In July 2014, gamer Narcissa Wright completed a livestreamed speedrun of The Legend of Zelda: Ocarina of Time, beating the gamein just over 18 minutes — at the time, a world record. Wright became famous in the gaming world, tracking audience numbers in the thousands and even making a living from streaming.
Then, in 2015, Wright publicly announced that she’s transgender, and the vitriol from the community that had once revered her became so extensive that her streams morphed from speedruns to mental breakdowns. Before her transition, she had been lavished with positive attention by the community, and lauded for her gaming skill. Suddenly, she began receiving death threats and constant taunts instead, and her streams’ comments were flooded by bigots.
Her struggles didn’t just come from transphobia, though. In the new documentary Break the Game, Wright admits that her obsession with audience numbers, fan adoration, and being the center of attention all contributed to her deteriorating mental health. “I was at the precipice, and now I’m like a fallen star,” she sighs in the film.
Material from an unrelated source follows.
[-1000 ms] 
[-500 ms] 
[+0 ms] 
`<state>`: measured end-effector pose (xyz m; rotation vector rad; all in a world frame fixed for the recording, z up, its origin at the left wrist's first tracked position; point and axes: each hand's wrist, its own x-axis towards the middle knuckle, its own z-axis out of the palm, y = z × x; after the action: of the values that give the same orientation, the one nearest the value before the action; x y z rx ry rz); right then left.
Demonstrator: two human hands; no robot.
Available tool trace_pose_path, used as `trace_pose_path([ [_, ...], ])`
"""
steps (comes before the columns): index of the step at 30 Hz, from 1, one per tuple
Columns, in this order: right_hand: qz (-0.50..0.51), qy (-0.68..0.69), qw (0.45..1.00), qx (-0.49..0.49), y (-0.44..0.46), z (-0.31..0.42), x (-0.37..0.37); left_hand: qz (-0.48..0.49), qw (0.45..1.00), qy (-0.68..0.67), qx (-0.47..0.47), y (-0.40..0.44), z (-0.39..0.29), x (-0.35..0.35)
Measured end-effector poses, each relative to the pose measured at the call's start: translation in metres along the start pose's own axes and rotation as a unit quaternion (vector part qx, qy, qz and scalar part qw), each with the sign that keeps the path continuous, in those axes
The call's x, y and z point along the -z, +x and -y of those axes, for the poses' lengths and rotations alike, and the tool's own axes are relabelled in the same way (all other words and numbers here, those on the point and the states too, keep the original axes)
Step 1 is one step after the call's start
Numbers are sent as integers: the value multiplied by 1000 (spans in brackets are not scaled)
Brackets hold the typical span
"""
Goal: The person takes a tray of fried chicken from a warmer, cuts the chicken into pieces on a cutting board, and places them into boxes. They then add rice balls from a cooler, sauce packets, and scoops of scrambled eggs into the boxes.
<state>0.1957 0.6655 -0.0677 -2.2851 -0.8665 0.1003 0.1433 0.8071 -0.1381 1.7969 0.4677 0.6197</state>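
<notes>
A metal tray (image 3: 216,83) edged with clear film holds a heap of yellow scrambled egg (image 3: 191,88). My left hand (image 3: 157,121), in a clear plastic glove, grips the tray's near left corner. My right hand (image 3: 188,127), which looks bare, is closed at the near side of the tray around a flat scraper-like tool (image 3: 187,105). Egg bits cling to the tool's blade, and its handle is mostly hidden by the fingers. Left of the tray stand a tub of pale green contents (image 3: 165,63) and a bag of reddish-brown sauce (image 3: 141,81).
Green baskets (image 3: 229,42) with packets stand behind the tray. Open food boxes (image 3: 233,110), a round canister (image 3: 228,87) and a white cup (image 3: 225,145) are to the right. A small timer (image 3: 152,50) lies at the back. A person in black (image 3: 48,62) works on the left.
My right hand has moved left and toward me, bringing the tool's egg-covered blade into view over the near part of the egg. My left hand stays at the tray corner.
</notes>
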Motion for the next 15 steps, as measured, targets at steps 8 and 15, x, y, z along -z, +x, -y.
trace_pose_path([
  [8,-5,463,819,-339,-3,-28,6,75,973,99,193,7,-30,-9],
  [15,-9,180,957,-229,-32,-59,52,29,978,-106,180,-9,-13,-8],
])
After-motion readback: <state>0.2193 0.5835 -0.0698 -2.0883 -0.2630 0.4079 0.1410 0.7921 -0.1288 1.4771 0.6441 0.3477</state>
Wright’s deteriorating mental health led to her being banned multiple times from both Twitch and Twitter, most notoriously for tweeting that she wanted to “kill [her]self” and “shoot people at the twitch HQ,” something she says was only ever a self-destructive post, not a serious threat. “I don’t own any weapons and the threat was non-credible. I did feel like self-harming though, and the Tweet was my way of self-harming,” she posted in a now-deleted tweet. Her account remains deactivated.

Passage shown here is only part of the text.